* Work request *
Search the listing for the word "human" and copy every line where it turns up.

* Supplied entries *
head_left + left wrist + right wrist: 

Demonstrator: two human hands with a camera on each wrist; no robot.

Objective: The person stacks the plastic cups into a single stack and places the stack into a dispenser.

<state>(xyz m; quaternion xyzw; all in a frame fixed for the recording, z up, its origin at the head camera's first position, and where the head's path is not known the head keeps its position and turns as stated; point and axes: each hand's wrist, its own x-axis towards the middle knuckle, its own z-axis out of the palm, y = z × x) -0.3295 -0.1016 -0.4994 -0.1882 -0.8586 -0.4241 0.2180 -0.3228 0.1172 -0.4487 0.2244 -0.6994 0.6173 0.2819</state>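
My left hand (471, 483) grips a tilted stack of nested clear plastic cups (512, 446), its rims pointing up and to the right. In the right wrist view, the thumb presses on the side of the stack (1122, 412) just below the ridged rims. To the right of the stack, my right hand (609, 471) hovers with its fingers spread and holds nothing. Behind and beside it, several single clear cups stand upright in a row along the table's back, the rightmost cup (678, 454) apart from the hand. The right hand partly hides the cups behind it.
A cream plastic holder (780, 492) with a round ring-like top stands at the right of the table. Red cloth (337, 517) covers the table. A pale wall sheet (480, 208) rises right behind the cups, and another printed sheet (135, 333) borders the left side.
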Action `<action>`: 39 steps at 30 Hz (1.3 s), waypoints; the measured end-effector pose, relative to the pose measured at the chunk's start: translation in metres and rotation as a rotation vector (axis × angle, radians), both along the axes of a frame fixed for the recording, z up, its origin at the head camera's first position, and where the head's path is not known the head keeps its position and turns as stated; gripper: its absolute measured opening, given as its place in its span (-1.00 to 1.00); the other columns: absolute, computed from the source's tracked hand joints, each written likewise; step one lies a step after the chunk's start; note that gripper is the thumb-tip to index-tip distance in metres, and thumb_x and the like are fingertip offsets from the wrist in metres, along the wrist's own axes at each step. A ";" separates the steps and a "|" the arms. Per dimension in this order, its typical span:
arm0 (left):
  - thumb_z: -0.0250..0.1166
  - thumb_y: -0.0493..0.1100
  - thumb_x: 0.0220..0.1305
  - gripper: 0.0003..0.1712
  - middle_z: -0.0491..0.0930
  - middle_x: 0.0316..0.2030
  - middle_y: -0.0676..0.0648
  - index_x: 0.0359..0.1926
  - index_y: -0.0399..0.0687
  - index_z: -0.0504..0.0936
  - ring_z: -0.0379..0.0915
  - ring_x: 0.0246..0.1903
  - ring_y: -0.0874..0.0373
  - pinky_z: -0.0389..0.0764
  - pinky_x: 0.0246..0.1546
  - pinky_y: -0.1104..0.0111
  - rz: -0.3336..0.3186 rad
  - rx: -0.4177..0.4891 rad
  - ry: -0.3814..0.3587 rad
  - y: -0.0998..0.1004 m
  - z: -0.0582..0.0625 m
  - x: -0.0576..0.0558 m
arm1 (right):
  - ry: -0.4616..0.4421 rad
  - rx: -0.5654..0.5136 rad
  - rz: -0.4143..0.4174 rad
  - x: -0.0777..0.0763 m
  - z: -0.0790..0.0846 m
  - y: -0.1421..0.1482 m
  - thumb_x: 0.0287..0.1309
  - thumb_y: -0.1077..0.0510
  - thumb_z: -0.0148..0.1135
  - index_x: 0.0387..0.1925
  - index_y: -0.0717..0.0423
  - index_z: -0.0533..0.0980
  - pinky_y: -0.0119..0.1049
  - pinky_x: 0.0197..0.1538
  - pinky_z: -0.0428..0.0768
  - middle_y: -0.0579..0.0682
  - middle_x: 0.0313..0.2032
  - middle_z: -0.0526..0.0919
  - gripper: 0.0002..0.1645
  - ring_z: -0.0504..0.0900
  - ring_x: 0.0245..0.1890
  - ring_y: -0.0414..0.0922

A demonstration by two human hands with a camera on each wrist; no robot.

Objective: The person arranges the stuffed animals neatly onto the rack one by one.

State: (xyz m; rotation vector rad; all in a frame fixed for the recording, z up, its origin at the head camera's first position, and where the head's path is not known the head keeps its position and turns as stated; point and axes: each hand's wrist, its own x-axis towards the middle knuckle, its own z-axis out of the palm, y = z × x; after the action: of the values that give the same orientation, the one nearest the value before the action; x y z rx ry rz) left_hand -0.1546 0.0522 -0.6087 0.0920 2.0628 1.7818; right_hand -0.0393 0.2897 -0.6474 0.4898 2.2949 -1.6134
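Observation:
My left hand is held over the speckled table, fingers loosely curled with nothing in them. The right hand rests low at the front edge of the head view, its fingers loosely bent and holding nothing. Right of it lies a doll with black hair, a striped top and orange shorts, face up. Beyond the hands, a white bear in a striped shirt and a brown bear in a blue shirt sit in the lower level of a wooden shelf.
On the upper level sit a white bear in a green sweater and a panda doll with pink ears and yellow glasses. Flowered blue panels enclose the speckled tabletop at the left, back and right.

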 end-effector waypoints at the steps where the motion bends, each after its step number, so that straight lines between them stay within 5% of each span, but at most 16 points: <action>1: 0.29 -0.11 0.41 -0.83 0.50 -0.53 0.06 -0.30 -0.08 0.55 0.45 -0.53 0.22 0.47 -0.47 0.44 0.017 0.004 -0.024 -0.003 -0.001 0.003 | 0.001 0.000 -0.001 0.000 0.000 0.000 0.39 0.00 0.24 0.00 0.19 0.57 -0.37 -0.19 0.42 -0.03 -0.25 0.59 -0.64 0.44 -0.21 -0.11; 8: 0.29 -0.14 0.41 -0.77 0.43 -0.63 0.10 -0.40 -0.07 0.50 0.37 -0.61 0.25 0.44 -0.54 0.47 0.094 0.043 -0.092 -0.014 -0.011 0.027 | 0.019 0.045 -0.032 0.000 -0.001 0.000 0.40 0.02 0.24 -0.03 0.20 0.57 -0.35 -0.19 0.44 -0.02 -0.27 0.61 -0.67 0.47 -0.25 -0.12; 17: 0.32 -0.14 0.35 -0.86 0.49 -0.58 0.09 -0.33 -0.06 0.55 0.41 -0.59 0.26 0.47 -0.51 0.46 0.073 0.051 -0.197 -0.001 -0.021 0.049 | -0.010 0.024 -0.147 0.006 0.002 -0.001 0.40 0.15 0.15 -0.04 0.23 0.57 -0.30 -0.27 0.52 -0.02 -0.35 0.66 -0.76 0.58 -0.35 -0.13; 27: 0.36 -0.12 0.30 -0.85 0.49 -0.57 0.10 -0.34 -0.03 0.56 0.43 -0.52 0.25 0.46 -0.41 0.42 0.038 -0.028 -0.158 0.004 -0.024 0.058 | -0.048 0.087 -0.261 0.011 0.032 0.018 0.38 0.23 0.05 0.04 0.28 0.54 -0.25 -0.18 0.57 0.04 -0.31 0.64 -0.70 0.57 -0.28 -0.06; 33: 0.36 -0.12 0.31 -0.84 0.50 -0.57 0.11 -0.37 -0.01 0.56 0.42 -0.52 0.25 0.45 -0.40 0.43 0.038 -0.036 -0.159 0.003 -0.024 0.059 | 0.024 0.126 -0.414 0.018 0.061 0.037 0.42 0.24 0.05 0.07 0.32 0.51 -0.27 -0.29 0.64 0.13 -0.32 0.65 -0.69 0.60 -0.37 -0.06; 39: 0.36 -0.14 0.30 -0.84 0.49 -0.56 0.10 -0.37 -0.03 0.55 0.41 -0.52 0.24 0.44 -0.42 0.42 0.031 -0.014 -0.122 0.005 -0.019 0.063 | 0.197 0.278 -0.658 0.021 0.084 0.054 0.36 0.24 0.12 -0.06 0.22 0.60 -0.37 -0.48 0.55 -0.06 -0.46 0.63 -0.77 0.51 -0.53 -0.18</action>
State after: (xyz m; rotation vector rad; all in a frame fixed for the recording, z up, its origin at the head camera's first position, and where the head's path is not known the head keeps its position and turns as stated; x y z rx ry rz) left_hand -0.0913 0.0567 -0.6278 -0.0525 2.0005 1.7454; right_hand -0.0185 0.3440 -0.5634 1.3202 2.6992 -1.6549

* Written answer *
Demonstrator: two human hands with a camera on each wrist; no robot.
A demonstration by two human hands with a camera on each wrist; no robot.

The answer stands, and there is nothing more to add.